Investor Makin Sadis Minta Cuan ke Kantor Sri Mulyani

Jakarta, CNBC Indonesia - Efek suku bunga tinggi bisa membebani biaya bunga utang pemerintah ke depan. Tingginya beban bunga utang ke depan setidaknya tercermin dari semakin tingginya yield atau imbal hasil yang diminta investor saat lelang Surat Berharga Negara (SBN).
Kenaikan imbal hasil SBN di lelang mengikuti pergerakan yang terjadi di pasar sekunder serta internasional, terutama Amerika Serikat (AS). Imbal hasil US Treasury tenor 10 tahun dengan cepat melonjak dari 3,9% pada awal 2024 menjadi 4,3% pada perdagangan kemarin, Rabu (26/6/2024).
Lonjakan imbal hasil US Treasury ini memaksa negara-negara lain untuk menawarkan imbal hasil yang tinggi pula agar investor tidak lari ke AS. Imbal hasil SBN di pasar sekunder pun ikut melonjak menjadi 7,08% pada perdagangan kemarin dari 6,9% pada awal tahun.
Berdasarkan data Ditjen Pengelolaan Pembiayaan dan Risiko (DJPPR), pada lelang Surat Utang Negara (SUN) menunjukkan kenaikan yield yang cukup signifikan dari awal tahun hingga lelang terakhir pada Selasa lalu (25/6/2024). Sebagai catatan, lelang SBN adalah pasar perdana dalam penjualan SBN di mana investor bisa meminta atau melakukan bid imbal hasil yang diinginkan secara langsung kepada pemerintah saat membeli SBN.

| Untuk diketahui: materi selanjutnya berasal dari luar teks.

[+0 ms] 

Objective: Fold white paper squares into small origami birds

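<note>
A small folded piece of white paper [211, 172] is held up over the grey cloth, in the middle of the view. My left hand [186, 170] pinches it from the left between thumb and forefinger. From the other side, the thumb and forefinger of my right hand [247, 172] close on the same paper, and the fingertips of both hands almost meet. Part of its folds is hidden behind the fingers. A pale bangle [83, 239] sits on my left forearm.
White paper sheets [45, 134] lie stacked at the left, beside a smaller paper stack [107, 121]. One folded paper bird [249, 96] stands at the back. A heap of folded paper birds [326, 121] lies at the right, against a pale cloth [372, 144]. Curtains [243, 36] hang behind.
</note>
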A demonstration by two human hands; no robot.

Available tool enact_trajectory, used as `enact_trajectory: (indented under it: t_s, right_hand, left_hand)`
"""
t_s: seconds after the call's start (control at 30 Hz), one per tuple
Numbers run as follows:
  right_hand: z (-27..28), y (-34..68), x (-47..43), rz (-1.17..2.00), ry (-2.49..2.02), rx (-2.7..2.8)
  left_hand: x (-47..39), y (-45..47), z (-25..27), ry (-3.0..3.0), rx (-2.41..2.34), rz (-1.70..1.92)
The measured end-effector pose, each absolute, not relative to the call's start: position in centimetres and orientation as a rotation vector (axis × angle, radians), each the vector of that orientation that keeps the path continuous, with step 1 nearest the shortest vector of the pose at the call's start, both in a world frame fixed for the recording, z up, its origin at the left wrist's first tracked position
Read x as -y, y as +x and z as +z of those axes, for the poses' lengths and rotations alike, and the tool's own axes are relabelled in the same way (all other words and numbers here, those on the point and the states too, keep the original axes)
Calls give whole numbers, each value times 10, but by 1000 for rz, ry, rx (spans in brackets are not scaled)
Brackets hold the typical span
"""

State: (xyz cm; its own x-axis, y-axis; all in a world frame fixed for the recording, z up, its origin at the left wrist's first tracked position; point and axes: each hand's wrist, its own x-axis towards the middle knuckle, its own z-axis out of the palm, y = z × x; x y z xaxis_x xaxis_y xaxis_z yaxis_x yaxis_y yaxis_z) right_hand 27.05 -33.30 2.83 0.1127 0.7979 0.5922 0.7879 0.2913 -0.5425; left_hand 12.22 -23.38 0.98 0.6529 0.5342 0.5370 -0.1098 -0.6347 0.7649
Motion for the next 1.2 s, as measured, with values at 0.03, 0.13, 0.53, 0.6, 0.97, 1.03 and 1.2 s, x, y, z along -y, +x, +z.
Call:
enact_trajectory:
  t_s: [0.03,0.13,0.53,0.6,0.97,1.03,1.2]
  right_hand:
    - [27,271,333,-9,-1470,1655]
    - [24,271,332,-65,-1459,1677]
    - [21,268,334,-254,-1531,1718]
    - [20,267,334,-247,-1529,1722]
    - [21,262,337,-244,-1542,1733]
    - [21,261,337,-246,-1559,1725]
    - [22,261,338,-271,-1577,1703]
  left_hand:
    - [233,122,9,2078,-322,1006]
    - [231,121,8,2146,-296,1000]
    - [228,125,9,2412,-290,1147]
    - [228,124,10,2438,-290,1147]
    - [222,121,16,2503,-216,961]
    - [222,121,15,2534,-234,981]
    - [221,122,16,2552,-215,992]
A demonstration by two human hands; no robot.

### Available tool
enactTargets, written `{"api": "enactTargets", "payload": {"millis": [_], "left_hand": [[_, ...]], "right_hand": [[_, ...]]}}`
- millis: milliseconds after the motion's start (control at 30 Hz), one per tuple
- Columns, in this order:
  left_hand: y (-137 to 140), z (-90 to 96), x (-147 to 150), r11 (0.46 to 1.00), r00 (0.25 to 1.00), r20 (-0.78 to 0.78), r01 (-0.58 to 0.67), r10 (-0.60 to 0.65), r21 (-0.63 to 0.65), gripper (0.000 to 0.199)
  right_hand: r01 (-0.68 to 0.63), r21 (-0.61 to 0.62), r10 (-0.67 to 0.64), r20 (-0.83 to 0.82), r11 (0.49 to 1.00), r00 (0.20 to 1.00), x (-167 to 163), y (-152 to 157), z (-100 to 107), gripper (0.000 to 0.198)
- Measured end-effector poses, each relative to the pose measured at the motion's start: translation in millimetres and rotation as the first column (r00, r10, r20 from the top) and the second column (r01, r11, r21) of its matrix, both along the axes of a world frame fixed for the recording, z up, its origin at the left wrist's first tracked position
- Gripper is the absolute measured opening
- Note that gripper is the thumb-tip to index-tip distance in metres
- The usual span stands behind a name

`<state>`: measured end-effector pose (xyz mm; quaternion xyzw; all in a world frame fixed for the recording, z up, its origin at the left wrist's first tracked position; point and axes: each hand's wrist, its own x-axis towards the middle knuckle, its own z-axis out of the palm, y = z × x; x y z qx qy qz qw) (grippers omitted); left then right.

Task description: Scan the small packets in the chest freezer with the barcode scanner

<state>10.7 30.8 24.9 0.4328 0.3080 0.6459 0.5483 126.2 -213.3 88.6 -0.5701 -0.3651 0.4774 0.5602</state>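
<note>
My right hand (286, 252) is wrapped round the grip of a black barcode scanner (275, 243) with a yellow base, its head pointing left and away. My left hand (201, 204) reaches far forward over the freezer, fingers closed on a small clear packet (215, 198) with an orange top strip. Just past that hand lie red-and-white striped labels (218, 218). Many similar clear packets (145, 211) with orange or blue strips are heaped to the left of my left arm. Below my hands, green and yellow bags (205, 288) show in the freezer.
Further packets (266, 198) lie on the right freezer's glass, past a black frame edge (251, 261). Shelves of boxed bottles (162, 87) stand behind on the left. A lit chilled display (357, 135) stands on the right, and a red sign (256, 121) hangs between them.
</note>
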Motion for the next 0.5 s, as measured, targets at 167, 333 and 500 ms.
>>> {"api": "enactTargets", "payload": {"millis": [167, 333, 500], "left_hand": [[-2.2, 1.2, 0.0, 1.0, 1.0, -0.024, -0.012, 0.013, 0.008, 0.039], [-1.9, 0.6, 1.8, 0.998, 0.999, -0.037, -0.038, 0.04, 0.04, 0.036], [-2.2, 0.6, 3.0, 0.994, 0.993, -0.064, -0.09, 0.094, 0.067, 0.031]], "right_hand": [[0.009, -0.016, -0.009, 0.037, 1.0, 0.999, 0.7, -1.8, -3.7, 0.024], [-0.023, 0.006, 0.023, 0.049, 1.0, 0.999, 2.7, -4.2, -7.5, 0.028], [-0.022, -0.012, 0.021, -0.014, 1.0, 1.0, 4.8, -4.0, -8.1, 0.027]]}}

Jika melihat pada tabel di bawah ini, tercermin kenaikan yield tertinggi terjadi pada surat uang seri benchmark tenor 10 tahun (FR100). Pada lelang Selasa lalu, imbal hasil obligasi 10 tahun yang diminta investor mencapai 7,27% yang tertinggi dan terendah 7,07%. Yield rata-rata tertimbang yang dimenangkan adalah 7,09%.
Sebagai perbandingan, yield tertinggi yang diminta investor pada lelang pertama tahun ini untuk SBN tenor 10 tahun adalah 6,75% dan terendah adalah 6,58%. Yield rata-rata tertimbang yang dimenangkan adalah 6,62%.
Imbal hasil yang dimenangkan untuk tenor 10 tahun bahkan jauh di atas asumsi imbal hasil SBN tenor 10 tahun dalam APBN 2024 yang ditetapkan 6,7%.
Hal serupa juga terjadi pada seri tenor 5 tahun dan 30 tahun, meskipun tidak setinggi kenaikan pada seri benchmark.
Yield yang meningkat ini tentunya akan membebani pemerintah ke depan karena pemerintah harus membayar ongkos pinjaman yang lebih mahal. Kondisi ini bisa memberikan dampak bagi ruang APBN semakin menyempit.
Pasalnya, dalam APBN 2024 alokasi belanja pemerintah untuk pembayaran bunga utang sudah mencapai 20,2%. Porsi ini bahkan melampaui porsi belanja pegawai yang mencapai 19,6% sebagai komponen yang sempat menduduki porsi terbesar belanja negara pada 2023.
Hal ini sepatutnya menjadi sinyal bahwa kenaikan suku bunga yang berimplikasi pada melambungnya beban bunga utang telah menjadi sinyal beban keuangan yang mengerus belanja negara.
Sebagai catatan untuk rasio utang pemerintah terhadap PDB per akhir tahun lalu mencapai 38,59%. Rasio utang ini memang masih terbilang cukup baik, karena masih di bawah ambang batas yang ditentukan Undang-Undang sebesar 60%.
Sebagai catatan, nilai total utang pemerintah Indonesia sudah mencapai Rp8.144,69 triliun per tanggal 31 Desember 2023.